Repeat, line for line, the entries below from the first line to the line containing "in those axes", counting both ends.
[Start of Attachment]
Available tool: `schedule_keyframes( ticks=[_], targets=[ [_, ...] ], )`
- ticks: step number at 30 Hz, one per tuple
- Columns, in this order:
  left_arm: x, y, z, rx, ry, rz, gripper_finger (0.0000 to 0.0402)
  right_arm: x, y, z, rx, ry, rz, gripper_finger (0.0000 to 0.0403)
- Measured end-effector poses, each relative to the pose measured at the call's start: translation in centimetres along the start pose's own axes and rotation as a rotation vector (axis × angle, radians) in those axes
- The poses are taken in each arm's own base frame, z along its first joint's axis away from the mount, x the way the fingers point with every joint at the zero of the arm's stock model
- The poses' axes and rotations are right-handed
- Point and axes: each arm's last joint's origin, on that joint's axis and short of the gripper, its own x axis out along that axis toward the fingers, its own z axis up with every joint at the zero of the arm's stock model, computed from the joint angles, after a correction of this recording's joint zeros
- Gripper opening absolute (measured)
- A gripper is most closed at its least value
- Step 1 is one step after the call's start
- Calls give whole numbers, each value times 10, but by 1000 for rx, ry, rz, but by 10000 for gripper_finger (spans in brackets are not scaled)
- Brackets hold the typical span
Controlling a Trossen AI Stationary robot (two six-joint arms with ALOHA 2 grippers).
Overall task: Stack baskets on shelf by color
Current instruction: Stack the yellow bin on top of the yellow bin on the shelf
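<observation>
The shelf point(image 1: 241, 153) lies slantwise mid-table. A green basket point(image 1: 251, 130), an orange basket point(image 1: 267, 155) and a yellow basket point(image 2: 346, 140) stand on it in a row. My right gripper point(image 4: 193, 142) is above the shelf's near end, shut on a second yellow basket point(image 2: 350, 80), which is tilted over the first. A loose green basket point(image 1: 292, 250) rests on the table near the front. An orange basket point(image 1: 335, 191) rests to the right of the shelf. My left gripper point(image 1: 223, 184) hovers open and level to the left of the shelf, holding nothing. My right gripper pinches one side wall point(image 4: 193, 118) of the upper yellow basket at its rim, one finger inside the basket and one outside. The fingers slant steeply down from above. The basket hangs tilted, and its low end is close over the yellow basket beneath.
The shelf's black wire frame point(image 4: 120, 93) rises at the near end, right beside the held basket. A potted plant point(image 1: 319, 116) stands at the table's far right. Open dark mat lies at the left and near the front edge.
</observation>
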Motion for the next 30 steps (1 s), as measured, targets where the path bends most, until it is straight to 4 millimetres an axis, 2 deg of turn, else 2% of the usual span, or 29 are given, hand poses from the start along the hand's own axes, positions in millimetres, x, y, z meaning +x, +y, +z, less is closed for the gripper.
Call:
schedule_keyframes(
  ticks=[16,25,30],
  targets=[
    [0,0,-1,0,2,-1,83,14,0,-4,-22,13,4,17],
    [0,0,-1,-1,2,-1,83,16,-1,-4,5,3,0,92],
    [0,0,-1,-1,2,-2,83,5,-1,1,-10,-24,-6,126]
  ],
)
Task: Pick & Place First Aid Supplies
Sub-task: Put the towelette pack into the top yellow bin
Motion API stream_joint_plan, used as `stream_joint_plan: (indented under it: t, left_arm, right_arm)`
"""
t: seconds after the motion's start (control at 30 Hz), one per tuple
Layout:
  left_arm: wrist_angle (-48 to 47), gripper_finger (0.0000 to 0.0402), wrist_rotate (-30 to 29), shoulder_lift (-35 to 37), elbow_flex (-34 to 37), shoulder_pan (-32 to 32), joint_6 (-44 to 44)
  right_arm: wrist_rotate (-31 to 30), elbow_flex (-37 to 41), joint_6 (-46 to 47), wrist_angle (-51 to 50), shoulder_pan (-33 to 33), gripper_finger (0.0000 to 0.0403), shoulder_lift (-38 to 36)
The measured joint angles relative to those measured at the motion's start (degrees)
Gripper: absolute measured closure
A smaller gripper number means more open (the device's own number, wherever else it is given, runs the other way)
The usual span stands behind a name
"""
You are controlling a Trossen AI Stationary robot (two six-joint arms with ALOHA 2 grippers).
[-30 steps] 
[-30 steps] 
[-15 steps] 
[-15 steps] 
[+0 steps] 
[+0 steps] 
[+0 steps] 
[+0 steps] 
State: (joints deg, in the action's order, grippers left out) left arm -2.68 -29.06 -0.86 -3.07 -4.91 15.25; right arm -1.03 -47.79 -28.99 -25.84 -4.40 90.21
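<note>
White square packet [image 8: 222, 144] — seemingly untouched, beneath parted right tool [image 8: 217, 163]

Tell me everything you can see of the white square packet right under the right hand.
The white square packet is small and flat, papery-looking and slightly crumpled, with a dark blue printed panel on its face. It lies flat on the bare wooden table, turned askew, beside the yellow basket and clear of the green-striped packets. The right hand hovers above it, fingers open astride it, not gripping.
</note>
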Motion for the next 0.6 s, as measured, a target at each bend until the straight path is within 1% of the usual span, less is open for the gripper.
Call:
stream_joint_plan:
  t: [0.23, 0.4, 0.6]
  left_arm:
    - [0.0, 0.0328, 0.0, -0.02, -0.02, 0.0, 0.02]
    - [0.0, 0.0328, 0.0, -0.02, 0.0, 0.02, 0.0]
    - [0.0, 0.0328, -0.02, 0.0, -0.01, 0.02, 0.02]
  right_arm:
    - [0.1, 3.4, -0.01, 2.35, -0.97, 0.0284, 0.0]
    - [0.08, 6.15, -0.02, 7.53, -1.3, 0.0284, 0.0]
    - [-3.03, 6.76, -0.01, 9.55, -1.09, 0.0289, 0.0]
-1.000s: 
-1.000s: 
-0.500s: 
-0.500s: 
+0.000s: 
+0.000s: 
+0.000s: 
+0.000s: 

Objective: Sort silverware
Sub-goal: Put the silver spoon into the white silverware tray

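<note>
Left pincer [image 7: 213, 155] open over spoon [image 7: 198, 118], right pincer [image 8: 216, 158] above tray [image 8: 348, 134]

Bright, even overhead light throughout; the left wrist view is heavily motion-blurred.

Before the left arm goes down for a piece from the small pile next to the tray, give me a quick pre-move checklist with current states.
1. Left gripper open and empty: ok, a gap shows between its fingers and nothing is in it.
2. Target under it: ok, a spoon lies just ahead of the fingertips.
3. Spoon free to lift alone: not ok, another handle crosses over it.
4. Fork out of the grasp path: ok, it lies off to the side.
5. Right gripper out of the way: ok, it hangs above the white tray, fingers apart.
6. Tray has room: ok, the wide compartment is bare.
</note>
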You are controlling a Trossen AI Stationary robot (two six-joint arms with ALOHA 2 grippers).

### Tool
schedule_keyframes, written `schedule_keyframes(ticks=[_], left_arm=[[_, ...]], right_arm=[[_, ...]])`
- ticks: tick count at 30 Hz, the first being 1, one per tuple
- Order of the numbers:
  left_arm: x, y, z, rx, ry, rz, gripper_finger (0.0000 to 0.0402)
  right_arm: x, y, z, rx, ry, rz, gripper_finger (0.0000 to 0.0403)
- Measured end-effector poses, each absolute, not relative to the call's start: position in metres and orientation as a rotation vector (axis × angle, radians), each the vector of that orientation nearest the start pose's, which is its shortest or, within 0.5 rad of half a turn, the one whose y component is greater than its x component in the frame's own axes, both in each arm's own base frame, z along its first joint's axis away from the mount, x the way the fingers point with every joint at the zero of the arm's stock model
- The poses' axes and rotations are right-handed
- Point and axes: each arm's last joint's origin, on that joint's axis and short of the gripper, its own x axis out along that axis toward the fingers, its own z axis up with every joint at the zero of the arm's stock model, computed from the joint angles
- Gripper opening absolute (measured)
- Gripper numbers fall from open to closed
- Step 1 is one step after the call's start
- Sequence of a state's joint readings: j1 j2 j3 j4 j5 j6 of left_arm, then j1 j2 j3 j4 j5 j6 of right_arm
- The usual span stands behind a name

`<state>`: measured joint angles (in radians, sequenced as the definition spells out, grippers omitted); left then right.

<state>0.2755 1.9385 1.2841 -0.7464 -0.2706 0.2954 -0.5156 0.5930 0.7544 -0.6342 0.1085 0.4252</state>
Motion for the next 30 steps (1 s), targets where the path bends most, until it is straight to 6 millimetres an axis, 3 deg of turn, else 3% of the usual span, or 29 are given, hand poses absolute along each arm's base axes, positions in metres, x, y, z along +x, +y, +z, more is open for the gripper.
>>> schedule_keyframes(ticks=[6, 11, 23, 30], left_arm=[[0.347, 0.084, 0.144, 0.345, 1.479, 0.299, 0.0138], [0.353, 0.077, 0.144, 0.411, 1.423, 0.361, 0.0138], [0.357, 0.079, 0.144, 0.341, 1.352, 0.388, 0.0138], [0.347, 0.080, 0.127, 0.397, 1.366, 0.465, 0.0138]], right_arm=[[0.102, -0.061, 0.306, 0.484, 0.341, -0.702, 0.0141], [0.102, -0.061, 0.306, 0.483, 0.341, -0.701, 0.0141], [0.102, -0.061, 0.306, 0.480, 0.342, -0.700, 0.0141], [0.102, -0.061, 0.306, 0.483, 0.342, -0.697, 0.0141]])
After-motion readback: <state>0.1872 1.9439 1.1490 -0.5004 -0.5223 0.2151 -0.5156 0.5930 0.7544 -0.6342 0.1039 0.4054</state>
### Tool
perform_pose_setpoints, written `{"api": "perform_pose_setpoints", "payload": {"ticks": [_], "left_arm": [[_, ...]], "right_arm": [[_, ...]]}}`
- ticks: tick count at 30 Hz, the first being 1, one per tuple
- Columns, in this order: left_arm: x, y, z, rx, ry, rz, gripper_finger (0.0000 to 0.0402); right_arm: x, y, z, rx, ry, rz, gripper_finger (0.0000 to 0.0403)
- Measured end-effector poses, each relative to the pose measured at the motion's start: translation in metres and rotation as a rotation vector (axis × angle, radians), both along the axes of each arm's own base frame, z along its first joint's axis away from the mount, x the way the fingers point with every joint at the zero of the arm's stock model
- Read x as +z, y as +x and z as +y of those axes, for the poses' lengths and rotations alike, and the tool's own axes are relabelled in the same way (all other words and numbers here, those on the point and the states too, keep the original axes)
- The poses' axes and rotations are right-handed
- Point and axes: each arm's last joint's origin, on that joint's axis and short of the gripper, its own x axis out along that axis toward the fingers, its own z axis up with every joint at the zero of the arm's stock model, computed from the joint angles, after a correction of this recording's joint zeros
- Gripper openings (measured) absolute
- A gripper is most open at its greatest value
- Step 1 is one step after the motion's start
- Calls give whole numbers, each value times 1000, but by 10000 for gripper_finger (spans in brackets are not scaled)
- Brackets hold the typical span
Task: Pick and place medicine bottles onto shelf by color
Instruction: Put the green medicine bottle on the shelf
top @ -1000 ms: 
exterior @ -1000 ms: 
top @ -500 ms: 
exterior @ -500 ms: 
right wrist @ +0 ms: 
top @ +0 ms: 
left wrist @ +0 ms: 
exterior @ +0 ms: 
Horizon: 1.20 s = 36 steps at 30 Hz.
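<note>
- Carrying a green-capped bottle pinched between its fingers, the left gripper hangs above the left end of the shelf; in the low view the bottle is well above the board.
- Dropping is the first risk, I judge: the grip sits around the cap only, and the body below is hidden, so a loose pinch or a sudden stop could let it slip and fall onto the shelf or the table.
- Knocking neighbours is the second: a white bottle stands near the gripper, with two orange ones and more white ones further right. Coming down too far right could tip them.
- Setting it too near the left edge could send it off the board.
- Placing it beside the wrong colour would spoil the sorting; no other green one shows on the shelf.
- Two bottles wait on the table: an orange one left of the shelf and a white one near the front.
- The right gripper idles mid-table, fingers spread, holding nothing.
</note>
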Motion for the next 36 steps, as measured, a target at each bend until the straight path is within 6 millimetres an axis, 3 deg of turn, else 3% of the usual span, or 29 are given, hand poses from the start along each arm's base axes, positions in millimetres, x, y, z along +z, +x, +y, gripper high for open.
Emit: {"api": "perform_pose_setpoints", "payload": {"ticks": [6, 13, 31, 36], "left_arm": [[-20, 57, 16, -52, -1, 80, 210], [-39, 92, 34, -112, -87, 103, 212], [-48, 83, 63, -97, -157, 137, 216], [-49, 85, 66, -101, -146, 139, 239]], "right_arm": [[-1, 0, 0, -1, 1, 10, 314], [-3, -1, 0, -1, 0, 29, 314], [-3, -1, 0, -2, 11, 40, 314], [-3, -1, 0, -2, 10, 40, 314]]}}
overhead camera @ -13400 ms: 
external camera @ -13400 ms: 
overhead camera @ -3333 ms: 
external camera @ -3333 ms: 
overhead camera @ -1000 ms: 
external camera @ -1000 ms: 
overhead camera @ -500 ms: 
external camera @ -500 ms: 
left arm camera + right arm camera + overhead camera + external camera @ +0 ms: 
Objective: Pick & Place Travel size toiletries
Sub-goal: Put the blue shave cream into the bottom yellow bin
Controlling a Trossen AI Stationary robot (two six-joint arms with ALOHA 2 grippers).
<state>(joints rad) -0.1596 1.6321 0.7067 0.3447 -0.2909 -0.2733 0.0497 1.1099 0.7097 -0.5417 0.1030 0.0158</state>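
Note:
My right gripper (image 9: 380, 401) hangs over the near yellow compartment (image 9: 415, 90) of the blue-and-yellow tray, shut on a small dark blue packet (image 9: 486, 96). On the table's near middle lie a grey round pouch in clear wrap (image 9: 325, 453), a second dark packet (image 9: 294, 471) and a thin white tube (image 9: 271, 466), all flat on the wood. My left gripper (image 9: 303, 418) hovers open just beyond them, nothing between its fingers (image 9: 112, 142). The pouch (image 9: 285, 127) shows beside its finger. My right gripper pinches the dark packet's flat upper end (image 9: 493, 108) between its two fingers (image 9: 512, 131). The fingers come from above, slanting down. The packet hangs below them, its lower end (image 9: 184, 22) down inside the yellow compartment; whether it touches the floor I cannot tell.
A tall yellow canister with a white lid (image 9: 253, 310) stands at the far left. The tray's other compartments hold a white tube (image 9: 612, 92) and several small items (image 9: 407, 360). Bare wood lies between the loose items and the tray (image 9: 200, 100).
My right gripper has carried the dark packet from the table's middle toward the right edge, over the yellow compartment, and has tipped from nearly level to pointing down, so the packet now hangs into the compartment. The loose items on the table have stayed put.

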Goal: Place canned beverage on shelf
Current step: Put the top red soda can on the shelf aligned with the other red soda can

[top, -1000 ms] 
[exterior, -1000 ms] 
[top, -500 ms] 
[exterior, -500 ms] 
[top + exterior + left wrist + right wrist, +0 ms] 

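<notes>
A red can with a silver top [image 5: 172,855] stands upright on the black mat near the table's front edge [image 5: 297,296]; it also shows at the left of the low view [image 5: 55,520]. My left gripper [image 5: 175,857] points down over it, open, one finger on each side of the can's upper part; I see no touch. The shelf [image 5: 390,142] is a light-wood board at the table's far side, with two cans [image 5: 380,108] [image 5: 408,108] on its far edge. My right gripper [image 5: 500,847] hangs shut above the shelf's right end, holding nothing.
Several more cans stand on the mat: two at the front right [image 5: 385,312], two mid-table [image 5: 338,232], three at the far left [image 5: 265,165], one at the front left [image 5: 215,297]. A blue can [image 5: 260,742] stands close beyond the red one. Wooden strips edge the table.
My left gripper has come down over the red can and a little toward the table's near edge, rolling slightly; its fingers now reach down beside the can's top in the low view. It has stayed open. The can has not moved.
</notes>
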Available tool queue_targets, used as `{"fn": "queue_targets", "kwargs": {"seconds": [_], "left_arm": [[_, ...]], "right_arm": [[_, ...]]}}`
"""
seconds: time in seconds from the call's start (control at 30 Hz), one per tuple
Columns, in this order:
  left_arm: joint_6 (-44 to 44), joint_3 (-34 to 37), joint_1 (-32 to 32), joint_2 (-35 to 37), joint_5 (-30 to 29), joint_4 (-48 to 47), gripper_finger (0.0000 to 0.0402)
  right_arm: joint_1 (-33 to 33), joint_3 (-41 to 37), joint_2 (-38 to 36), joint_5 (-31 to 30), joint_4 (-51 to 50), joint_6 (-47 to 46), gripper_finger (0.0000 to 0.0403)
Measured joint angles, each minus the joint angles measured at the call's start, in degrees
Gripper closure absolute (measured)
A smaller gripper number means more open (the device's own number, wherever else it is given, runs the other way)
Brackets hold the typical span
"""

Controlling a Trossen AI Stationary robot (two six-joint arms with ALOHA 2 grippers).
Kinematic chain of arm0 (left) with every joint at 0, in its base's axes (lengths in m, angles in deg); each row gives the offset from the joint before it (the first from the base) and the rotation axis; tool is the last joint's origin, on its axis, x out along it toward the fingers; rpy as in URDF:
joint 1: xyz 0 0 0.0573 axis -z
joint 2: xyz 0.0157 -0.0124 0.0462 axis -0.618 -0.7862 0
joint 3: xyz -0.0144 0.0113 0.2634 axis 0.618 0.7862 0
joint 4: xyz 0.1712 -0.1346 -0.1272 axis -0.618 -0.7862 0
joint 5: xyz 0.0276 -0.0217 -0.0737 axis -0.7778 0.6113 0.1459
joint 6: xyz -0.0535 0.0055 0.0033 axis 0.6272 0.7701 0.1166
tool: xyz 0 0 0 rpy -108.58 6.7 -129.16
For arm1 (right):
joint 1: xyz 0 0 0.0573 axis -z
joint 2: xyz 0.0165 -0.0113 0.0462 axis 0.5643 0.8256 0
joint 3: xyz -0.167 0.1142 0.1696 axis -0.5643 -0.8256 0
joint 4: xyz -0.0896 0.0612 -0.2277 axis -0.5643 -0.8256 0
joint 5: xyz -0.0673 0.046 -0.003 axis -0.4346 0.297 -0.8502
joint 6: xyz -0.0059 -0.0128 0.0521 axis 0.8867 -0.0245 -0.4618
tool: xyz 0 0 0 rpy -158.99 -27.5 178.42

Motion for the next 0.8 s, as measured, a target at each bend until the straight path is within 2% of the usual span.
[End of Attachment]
### ANSWER BOX
Available tool: `schedule_keyframes( ticks=[_], targets=[ [_, ...] ], )`
- ticks: step number at 30 Hz, one per tuple
- Columns, in this order:
  left_arm: x, y, z, rx, ry, rz, gripper_finger (0.0000 to 0.0402)
  right_arm: x, y, z, rx, ry, rz, gripper_finger (0.0000 to 0.0403)
- Measured end-effector poses, each relative to the pose measured at the call's start: translation in centimetres along the start pose's own axes and rotation as a rotation vector (axis × angle, radians) in those axes

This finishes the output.